Twenty weeks into her pregnancy, Alicia and Todd learned that their own baby — a boy — also had a cleft palate, like Inna. The condition is genetic, said Alicia, who herself was born with a cleft lip that was repaired.

“We knew why God waited so long,” Alicia said. “Now, we know that they have a bond.”

Brody was born Jan. 14.

Brody will have surgery to repair his lip in June and another to repair his palate when he’s a year old. Hopefully, his parents said, he won’t have any speech problems. Inna, on the other hand, has a longer road. Her lip was repaired in Ukraine, but she only recently had surgery to repair her palate. Because it was cleft in two places, and because she was so much older when it was repaired, she’ll likely need several more surgeries.

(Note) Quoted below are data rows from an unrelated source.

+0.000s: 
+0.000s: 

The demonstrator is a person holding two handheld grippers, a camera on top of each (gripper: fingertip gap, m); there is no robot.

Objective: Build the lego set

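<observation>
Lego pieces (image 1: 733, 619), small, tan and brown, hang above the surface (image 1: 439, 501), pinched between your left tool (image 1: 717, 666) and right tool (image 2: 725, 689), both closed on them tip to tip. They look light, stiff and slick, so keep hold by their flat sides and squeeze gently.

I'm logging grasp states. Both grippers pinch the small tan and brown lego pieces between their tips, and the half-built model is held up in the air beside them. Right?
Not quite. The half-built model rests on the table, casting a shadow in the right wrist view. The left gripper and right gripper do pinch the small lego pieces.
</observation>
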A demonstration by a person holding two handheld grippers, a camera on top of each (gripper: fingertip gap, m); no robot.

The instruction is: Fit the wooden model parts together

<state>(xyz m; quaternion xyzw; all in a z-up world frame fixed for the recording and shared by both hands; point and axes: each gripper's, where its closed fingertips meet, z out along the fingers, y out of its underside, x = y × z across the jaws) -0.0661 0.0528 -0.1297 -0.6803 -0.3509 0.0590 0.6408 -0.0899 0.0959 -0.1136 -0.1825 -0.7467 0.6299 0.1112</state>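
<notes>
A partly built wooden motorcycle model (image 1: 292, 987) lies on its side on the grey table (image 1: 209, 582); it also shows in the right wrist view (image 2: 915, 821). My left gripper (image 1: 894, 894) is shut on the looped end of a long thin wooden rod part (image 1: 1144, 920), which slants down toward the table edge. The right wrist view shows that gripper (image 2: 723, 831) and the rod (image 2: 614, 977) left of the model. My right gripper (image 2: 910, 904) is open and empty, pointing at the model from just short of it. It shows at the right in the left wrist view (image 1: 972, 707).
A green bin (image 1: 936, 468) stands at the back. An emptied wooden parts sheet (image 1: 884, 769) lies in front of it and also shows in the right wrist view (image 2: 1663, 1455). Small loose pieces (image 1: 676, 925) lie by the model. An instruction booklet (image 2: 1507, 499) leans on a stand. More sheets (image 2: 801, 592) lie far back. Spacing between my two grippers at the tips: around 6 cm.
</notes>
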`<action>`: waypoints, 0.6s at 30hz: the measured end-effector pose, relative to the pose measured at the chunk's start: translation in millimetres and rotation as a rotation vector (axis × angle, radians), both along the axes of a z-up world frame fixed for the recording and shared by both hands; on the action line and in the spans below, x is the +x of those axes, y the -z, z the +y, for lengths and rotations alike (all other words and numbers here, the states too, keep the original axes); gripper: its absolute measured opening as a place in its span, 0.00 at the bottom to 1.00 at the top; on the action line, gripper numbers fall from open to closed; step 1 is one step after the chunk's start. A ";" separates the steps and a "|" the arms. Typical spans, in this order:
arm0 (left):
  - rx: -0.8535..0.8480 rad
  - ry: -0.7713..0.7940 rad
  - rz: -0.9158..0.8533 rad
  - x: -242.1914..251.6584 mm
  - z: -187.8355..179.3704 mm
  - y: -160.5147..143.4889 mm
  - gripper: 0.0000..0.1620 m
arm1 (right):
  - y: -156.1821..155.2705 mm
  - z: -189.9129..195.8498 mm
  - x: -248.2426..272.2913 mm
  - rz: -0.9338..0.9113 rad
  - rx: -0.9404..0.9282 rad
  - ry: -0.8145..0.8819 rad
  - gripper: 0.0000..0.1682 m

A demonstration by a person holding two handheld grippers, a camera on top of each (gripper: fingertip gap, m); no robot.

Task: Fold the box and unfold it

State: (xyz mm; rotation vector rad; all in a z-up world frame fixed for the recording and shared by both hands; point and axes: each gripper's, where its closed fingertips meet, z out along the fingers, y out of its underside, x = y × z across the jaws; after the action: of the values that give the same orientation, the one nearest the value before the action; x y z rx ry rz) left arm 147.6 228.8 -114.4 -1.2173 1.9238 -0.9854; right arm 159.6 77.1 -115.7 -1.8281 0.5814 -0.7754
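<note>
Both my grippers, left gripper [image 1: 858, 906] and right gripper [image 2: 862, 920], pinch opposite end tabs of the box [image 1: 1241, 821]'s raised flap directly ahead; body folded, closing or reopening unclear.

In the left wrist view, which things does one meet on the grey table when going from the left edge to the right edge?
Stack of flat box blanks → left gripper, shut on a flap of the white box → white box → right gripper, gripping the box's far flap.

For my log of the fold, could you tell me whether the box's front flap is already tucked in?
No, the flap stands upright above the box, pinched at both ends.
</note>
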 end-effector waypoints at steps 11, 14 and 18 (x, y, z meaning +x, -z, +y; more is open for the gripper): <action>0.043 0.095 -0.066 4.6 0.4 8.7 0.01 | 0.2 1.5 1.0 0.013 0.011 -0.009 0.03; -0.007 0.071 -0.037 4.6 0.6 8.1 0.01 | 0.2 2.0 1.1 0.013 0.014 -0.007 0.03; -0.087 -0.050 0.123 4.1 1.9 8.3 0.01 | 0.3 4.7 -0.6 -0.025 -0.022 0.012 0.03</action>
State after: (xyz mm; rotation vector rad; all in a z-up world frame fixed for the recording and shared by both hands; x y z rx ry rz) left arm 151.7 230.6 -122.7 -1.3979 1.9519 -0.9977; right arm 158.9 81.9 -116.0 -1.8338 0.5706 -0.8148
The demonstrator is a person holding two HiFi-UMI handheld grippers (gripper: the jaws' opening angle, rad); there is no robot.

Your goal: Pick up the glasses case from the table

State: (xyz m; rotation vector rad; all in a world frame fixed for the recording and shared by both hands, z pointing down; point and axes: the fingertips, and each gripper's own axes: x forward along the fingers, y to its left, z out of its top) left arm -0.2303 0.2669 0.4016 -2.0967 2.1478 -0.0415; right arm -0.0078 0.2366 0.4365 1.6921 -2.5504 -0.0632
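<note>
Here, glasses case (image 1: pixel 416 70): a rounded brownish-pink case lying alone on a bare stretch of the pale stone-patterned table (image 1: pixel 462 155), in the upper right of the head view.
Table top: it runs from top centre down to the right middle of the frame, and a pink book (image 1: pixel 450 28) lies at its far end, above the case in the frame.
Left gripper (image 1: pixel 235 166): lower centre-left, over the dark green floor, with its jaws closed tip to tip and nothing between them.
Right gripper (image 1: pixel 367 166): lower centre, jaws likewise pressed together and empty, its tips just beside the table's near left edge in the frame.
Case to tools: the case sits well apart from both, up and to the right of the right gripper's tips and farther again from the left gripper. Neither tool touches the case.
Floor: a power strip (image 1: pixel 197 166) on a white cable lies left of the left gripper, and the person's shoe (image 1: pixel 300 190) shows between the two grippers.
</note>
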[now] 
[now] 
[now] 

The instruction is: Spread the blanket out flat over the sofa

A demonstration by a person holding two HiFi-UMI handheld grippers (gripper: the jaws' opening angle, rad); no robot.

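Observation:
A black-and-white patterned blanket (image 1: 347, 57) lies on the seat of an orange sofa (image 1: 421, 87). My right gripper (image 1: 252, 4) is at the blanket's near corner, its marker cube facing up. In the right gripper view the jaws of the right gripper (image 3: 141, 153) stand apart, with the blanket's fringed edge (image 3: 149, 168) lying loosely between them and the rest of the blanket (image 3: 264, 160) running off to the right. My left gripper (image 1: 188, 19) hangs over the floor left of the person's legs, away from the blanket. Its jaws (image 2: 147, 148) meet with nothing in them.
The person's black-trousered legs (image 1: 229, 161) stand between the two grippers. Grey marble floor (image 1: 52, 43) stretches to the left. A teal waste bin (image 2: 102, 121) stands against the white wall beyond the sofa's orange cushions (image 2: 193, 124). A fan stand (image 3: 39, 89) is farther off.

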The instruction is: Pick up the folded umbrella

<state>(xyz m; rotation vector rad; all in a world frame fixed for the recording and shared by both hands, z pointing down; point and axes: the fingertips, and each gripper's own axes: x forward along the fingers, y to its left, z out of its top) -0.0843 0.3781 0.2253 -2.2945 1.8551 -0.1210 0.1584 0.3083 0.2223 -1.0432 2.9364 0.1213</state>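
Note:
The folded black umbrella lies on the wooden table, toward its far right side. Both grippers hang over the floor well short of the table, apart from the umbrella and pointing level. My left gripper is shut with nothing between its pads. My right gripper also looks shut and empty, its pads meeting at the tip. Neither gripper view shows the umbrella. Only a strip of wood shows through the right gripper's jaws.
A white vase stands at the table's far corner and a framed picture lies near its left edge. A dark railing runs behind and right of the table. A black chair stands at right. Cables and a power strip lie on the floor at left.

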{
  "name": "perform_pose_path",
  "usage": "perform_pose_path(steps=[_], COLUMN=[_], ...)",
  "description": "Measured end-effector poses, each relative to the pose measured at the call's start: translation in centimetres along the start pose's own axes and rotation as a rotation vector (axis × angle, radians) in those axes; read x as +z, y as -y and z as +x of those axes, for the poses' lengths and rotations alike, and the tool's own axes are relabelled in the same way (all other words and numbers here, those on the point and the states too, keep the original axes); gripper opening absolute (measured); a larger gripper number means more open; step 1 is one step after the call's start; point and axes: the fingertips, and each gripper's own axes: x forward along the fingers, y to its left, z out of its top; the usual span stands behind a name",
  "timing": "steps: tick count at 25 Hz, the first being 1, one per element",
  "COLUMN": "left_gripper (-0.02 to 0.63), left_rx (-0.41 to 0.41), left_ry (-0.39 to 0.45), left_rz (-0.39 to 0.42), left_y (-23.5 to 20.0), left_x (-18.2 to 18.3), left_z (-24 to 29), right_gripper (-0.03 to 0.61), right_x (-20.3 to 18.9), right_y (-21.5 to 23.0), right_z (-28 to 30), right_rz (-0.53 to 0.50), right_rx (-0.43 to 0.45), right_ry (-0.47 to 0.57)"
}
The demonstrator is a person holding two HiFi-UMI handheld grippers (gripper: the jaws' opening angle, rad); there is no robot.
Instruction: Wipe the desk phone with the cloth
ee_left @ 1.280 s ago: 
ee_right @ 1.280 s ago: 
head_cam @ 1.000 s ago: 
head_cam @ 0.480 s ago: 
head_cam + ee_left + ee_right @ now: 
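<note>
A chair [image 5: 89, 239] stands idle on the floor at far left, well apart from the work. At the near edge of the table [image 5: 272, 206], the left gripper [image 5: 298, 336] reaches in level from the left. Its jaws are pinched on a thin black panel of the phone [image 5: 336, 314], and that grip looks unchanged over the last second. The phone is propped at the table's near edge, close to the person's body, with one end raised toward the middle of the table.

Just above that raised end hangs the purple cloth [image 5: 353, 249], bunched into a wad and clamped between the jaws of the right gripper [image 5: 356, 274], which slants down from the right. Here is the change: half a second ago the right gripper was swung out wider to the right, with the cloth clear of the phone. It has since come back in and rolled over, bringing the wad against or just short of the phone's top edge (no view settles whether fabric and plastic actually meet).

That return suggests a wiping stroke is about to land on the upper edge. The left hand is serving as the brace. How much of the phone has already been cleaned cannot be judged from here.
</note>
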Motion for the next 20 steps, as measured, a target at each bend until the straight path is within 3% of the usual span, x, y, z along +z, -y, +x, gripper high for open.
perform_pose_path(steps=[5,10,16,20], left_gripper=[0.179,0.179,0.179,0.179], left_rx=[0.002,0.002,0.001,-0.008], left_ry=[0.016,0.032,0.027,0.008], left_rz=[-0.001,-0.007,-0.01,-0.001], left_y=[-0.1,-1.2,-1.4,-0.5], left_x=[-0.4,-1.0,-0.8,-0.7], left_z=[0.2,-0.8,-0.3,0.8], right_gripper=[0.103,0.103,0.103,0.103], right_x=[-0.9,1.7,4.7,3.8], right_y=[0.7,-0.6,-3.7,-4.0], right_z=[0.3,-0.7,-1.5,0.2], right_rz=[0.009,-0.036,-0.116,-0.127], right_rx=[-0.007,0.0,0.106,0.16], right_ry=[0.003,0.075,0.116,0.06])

Inna has picked up English but has trouble forming words. What her parents don’t understand, they try to communicate with sign language. Her mother said one sign language video about feelings was especially useful when Inna’s baby brother was born.

“He really rocked her world when he came,” Alicia said.

Alicia and Todd said they fielded a number of criticisms, some cruel, throughout their adoption process. They had people question why they weren’t adopting domestically. Someone even criticized them for seeking a child from Ukraine because that part of the world used to be communist.

They encouraged other parents considering adoption to determine for themselves what’s in their “comfort zone” and not to be ashamed about what they decide.

“Not everybody is meant to adopt,” Alicia said. “You have to really be open to it.”

For the Bottorffs, they sometimes find their own situation hard to believe — two children, when, at times, they thought they’d never have one.

“We love being parents,” Alicia said. “We can’t wait to go to Disneyland with them.”

Photo by Sara Shepherd

Todd and Alicia Bottorff adopted 4-year-old Inna from Ukraine, bringing her home to Shawnee in June. While the couple was in Ukraine working through the adoption process, they learned that Alicia was pregnant. Brody was born in January.